Ole Hendricks and His Tunebook: Folk Music and Community on the Frontier

Shaw, A. M. Ole Hendricks and His Tunebook: Folk Music and Community on the Frontier. University of Wisconsin Press.

“The story of Ole Hendricks provides a valuable and grounded glimpse of music and social life in rural America in the nineteenth century, bringing into focus the long-overlooked importance of commonplace books—that is, handwritten music notebooks—in the performance and preservation of traditional music.”
—Paul Tyler, Old Town School of Folk Music

Ole Hendricks was an immigrant both representative and exceptional—a true artistic talent who nevertheless lived a familiar immigrant experience. By day, he was a farmer. But at night, his fiddle lit up dance halls, bringing together all manner of neighbors in rural Minnesota. Each tune in his repertoire of waltzes, reels, polkas, quadrilles, and more were copied neatly into his commonplace book.

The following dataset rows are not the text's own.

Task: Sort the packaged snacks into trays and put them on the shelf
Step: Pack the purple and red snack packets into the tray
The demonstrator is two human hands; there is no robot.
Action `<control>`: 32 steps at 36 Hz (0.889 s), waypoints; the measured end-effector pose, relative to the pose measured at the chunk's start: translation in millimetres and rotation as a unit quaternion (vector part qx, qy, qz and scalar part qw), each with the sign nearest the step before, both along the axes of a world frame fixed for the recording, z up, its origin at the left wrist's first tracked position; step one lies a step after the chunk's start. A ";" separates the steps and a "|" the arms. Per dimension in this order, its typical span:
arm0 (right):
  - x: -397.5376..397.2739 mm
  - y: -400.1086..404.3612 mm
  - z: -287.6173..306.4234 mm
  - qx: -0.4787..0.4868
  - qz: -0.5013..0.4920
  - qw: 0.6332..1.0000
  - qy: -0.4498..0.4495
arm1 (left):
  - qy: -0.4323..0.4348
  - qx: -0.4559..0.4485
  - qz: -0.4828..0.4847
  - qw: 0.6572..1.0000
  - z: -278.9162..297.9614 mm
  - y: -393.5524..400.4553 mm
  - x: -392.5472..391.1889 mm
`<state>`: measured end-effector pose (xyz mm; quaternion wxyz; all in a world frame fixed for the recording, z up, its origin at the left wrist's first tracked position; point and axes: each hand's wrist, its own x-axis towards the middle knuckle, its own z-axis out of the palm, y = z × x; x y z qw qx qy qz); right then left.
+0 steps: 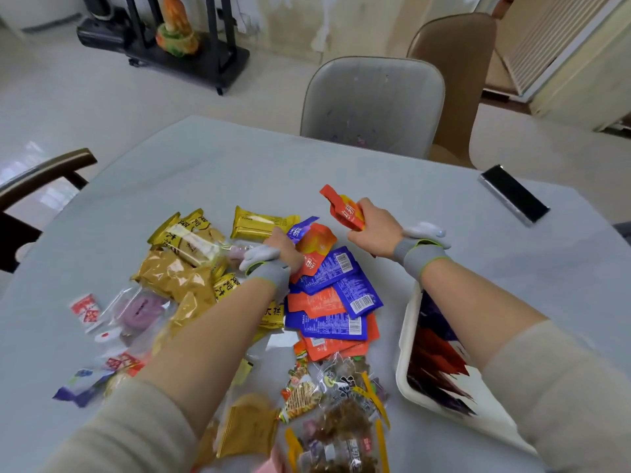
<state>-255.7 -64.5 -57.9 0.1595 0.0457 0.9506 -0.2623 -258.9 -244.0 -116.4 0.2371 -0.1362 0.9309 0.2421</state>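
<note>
1. While my right hand [370,230] grips an orange packet [345,208] beyond the tray [404,339], my left hand [281,249] is curled round a purple packet [300,228] at the far edge of the pile [259,312], which lies just left of the tray on the surface [211,165].
2. Lifting from the pile could drag neighbouring packets with it; the orange and purple ones overlap like shingles just left of the tray, so one may slide off or get mixed back in.
3. The slick wrappers could slip from a loose pinch, I judge, and drop short of the tray.
4. My right forearm crosses the tray, so swinging back could knock its rim or scatter what already lies inside.
5. That forearm hides much of the tray; I make out only orange and purple shapes inside, smeared at the near end.
6. My left arm covers the pile's middle, and my left fingertips are hidden.
7. No shelf is in view, and the pile's near edge is cut off and blurred.
</note>
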 end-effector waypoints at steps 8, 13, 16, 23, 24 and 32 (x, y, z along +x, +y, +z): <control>6.3 4.5 2.8 -0.033 0.084 0.994 0.054 | -0.063 0.351 0.124 0.926 12.7 -23.7 -4.2; 16.9 -5.4 19.1 -0.112 0.124 0.986 0.017 | -0.154 0.468 0.121 0.862 47.7 -41.1 2.4; 23.4 -13.4 29.6 -0.164 0.122 0.979 -0.019 | -0.170 0.514 0.123 0.832 63.1 -49.0 7.9; 41.4 -27.5 53.0 -0.139 0.161 0.976 -0.043 | -0.159 0.560 0.122 0.804 96.8 -46.9 26.6; 44.9 -29.0 55.6 -0.132 0.166 0.977 -0.039 | -0.153 0.564 0.124 0.802 100.4 -45.7 28.4; 67.3 -26.6 67.4 -0.166 0.063 0.984 0.005 | -0.106 0.628 0.219 0.740 123.0 -36.7 37.2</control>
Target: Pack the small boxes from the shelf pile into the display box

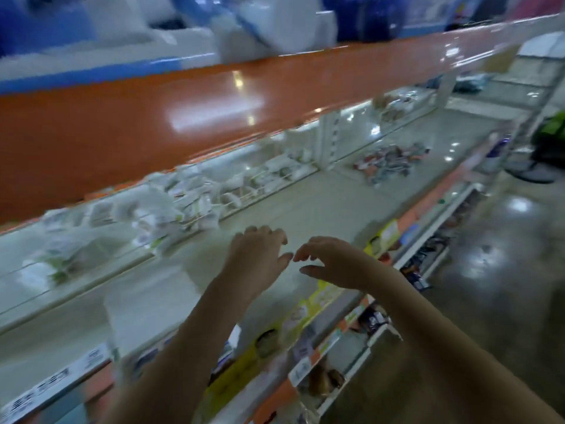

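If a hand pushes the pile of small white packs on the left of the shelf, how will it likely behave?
The pile of white packs looks loose and jumbled, so it would probably scatter rather than move together. The packs seem small and probably light. The shelf looks smooth and glossy, so they may slide easily. Blur hides details.

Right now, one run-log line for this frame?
left hand: open, empty | right hand: open, empty | both over pale shelf board | blurred white small boxes pile: untouched | display box: not identifiable
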Available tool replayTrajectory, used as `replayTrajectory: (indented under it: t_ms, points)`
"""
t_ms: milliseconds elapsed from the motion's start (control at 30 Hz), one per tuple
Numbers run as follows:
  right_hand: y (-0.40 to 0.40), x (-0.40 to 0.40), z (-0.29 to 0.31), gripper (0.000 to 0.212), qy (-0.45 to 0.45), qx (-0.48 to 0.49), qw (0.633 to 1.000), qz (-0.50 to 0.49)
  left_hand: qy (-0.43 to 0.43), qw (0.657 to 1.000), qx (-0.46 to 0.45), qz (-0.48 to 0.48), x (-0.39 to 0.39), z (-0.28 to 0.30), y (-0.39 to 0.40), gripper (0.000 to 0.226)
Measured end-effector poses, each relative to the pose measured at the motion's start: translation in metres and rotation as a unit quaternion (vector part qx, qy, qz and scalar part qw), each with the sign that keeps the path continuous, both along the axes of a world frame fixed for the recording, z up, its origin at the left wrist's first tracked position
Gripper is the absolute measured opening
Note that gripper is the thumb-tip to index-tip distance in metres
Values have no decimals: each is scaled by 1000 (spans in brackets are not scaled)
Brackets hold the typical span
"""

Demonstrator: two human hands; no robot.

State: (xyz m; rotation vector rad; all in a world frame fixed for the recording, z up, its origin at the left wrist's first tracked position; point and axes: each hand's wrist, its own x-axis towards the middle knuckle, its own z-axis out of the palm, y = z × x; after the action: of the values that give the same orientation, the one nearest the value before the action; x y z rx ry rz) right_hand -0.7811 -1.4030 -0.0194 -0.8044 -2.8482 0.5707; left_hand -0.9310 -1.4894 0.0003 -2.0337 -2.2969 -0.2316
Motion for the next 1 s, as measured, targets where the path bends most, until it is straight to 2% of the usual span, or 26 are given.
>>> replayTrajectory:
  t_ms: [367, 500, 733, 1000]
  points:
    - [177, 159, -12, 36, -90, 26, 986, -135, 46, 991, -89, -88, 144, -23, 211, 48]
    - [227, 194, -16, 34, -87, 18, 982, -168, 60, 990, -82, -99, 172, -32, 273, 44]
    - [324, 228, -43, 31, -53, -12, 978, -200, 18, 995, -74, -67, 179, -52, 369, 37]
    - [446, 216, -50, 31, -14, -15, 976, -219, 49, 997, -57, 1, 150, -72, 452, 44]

Such tunebooks, popular during the nineteenth century, rarely survive and are often overlooked by folk scholars in favor of commercially produced recordings, published sheet music, or oral tradition. Based on extensive historical and genealogical research, Amy Shaw presents a grounded picture of a musician, his family, and his community in the Upper Midwest, revealing much about music and dance in the area. This notable contribution to regional music and folklore includes more than one hundred of Ole’s dance tunes, transcribed into modern musical notation for the first time. Ole Hendricks and His Tunebook will be valuable to readers and scholars interested in ethnomusicology and the Norwegian American immigrant experience.

 

Amy M. Shaw is a musician, archivist, and the head of archives and special collections at St. Catherine University in St. Paul, Minnesota.